What to do:
In the entries that follow, say how many lines contain the string "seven". Give no other words.

Dataset records:
* * * * * * *

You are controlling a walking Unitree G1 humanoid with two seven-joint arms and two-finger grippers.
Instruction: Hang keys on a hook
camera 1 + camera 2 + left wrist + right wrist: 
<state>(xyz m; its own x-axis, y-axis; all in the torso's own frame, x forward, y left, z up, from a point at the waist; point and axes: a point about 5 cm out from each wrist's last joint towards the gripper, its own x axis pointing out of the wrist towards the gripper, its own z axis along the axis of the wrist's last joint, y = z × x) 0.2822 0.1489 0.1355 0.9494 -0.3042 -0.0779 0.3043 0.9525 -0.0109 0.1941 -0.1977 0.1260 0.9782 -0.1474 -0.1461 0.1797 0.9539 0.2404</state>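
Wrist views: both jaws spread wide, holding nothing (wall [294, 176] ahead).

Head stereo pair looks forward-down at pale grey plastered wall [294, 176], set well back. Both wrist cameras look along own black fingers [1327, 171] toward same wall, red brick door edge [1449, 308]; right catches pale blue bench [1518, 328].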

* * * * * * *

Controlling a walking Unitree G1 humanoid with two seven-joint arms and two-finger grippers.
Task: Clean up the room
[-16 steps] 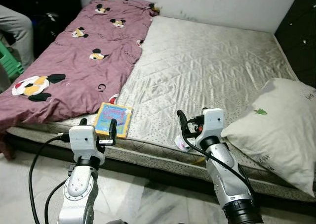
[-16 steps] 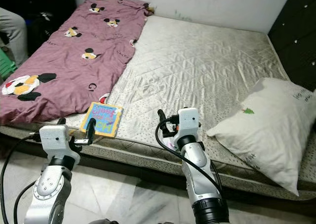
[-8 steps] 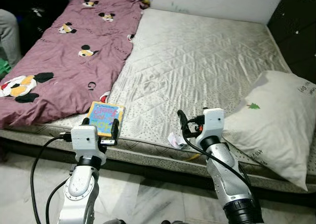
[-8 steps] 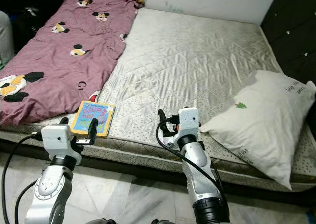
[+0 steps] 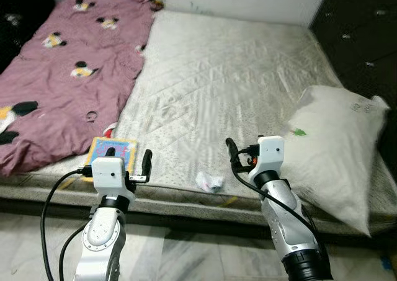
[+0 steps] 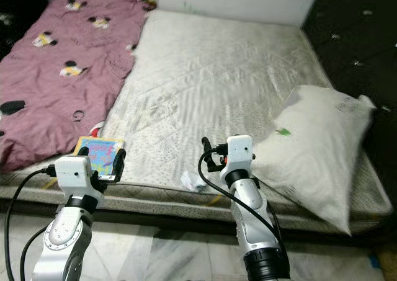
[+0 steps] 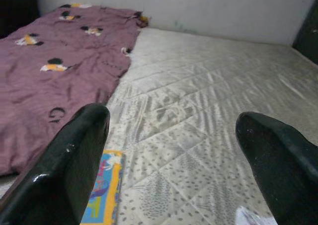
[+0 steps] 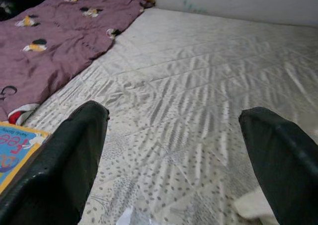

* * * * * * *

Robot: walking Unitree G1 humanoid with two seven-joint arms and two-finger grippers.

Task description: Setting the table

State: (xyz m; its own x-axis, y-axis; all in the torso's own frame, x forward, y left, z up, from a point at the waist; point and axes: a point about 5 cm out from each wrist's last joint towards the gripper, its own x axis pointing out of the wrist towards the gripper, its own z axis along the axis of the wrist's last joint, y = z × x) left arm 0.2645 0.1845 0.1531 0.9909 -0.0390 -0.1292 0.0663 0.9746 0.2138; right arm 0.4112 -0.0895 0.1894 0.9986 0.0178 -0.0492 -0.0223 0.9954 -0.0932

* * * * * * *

Reply:
3